The ideas of numerology, encryption, and early computer infrastructure came to life in Stephenson’s 2001 Cryptonomicon. Quicksilver – and the entire Baroque Cycle, for that matter – find the author digging even deeper into these histories to strike at the root of modern economy, commerce, and primitive computing. Tipping the scales at more than 900 pages, the volume is divided into three parts: the eponymous Quicksilver, King of the Vagabonds, and Odalisque.
Centuries in the past rather than decades, the scene is the late 17th century, Britain's Reformation in full swing. While Protestants and Catholics war in politics and on the streets, a growing number of scientists appear, bent on defining the phenomena of life in less fantastic terms. Funded and ennobled from on high, a group of these aristocratic nerds form London’s Royal Society for Natural Philosophy and carry out a wide variety of experiments on anything they can lay their hands on, live dogs, menstrual blood, and kidney stones turning no stomachs. Newton hangs on the fringes, and his, along with Leibniz’s mathematical discoveries, move Europe toward the values of empirical science.
Into this accurate historical setting (which includes many characters who truly lived and breathed), Stephenson weaves a handful of fictional characters. Foremost is Dr. Daniel Waterhouse, who acts both as witness and participant in the wide variety of social, political, religious, and scientific happenings of the day. Action occurs elsewhere, as well. The characters Jack Shaftoe and Eliza de Zeur traipse about mainland Europe (predominantly Germany, the Netherlands, and France), getting into adventures more swashbuckling than Waterhouse’s ecclesiastical circumstances allow for. Each a window in time, it is through these character’s eyes that the history of the era unfolds as only Stephenson’s wit could allow.
Quicksilver certainly more historical than fictional, the author allows the movements of textbooks to direct the story. Waterhouse’s perspective is chock full of the political movements and court intrigue of the time, as well as the philosophic and religious disputes that marked the early stages of the modern scientific revolution.
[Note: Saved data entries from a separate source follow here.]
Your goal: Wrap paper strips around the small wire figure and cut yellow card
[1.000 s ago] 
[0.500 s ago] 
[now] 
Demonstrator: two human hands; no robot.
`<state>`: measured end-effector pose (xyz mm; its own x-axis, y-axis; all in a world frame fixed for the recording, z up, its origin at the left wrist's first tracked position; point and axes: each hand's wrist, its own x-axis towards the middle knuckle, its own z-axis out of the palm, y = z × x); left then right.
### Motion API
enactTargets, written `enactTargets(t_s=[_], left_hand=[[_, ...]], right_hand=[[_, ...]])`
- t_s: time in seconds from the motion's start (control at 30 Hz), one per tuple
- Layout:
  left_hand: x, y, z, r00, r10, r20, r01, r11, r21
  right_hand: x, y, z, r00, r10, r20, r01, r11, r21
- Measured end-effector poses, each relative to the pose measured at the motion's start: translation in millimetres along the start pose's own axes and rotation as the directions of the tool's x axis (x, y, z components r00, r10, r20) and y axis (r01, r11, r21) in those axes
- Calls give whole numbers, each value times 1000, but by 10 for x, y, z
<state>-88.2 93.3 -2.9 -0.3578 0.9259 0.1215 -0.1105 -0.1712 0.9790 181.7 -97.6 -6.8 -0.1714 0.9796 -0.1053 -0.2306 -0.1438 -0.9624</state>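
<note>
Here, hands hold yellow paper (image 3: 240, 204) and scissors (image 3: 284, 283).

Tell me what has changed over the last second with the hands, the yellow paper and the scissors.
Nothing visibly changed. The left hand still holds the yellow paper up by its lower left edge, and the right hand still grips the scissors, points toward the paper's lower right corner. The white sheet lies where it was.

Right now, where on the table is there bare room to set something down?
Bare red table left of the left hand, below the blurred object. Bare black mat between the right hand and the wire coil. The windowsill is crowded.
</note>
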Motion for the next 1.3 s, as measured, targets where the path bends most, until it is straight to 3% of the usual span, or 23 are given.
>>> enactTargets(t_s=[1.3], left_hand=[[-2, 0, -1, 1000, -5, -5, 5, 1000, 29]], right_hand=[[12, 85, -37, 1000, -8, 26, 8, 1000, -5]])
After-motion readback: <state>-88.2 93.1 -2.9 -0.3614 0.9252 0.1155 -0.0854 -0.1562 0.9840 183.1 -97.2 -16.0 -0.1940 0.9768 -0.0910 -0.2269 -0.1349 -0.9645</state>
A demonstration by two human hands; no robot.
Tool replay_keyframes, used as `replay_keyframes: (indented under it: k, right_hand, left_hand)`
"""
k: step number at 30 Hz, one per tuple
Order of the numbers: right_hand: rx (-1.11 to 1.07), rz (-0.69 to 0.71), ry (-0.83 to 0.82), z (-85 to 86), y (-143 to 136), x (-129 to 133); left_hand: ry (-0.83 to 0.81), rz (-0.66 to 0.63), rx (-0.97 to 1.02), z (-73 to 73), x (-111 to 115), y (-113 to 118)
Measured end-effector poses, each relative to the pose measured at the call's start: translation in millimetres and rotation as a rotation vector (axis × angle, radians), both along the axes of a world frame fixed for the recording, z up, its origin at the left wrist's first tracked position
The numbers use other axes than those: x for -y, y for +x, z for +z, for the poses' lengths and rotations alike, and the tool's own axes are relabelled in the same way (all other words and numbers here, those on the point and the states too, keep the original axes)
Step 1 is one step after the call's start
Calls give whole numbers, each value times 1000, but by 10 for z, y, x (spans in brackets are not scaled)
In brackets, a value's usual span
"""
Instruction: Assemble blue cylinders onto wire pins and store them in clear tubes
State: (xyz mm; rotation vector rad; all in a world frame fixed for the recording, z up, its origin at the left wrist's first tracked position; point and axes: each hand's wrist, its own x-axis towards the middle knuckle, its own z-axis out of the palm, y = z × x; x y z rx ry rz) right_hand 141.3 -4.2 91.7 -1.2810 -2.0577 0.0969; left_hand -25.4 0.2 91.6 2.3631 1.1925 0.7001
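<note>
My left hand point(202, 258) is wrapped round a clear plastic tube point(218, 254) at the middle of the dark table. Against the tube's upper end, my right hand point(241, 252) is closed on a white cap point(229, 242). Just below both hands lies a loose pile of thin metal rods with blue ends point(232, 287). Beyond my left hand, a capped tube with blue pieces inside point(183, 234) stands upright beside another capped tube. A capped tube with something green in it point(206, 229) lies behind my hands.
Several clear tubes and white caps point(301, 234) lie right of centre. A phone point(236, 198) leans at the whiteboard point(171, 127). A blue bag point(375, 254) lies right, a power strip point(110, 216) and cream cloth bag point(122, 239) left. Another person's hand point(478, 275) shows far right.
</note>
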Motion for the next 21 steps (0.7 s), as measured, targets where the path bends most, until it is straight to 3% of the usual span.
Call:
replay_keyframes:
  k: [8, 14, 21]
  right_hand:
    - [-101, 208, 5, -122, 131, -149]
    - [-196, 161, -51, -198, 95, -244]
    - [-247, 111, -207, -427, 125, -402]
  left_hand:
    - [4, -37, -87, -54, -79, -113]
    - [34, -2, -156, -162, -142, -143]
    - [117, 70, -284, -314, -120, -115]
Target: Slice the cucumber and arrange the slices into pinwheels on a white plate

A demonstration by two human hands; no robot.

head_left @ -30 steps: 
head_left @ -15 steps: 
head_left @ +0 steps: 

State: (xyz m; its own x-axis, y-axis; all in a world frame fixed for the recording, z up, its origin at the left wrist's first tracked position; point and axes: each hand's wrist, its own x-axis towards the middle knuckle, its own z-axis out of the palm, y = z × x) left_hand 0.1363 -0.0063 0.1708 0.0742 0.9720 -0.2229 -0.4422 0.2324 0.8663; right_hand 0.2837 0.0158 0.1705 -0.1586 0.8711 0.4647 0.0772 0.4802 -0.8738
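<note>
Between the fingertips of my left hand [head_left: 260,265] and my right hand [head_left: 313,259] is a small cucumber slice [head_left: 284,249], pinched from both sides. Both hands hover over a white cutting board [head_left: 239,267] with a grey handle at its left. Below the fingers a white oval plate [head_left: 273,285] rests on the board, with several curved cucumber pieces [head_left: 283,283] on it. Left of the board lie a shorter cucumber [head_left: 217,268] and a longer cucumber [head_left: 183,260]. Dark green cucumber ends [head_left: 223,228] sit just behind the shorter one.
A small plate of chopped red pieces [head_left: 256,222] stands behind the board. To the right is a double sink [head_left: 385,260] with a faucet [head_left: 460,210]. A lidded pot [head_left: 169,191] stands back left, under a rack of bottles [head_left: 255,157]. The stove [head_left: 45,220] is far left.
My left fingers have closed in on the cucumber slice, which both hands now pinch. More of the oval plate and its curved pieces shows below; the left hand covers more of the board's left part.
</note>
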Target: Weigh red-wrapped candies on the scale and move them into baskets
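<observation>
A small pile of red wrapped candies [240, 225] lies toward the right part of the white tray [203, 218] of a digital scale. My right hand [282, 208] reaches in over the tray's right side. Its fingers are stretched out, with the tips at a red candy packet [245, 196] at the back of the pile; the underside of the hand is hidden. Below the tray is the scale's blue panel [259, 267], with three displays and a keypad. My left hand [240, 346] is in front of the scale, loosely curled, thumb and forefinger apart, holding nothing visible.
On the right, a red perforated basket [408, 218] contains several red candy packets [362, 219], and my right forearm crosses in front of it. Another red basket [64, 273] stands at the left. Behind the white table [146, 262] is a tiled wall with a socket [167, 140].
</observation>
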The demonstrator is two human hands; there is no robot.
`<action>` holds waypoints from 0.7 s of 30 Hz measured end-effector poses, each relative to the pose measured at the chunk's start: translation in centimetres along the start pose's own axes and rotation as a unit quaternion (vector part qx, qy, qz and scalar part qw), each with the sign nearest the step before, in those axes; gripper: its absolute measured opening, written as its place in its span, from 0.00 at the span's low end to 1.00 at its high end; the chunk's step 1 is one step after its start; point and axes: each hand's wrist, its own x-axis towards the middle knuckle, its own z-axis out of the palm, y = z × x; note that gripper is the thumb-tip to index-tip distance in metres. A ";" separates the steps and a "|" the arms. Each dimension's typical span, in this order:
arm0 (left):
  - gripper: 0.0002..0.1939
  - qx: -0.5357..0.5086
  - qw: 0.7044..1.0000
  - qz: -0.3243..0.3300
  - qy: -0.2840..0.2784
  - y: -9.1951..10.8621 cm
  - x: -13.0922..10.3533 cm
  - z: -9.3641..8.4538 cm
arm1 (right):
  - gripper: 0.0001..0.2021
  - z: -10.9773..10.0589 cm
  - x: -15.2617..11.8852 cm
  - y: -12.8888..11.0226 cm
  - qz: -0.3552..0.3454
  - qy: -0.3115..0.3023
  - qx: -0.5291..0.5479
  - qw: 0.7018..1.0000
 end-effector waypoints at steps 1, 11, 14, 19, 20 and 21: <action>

The second and third books, King of the Vagabonds and Odalisque, respectively, contain more action, however. Jack and Eliza’s turns through silver mines of Bohemia, stock markets of Amsterdam, and squalorous streets of Paris, ratchet the excitement level a little higher and keep the pages turning.
In the end, Stephenson has done his research. The pages of Quicksilver are bursting with esoteric cultural and historical facts that most modern day people are unaware of. The origins of words, place names, and former political allegiances will surprise the reader and have them checking up on Stephenson’s facts in a more trusted source. The fictional characters thrown into the mix liven what would otherwise be dry reading. Further jazzing up the 900 pages, Stephenson breaks narrative form on several occasions to introduce alternative formats. Socratic dialogue, letters, theater, and info dumps all bump and jostle the story along. At times seeming more educational than entertainment, the book is true nerd-dom. Thus, readers who prefer linear, action filled narratives should look elsewhere. Quicksilver is infotainment with a heavy focus on the history of money, mathematics, and the daily life of 17th century Europe.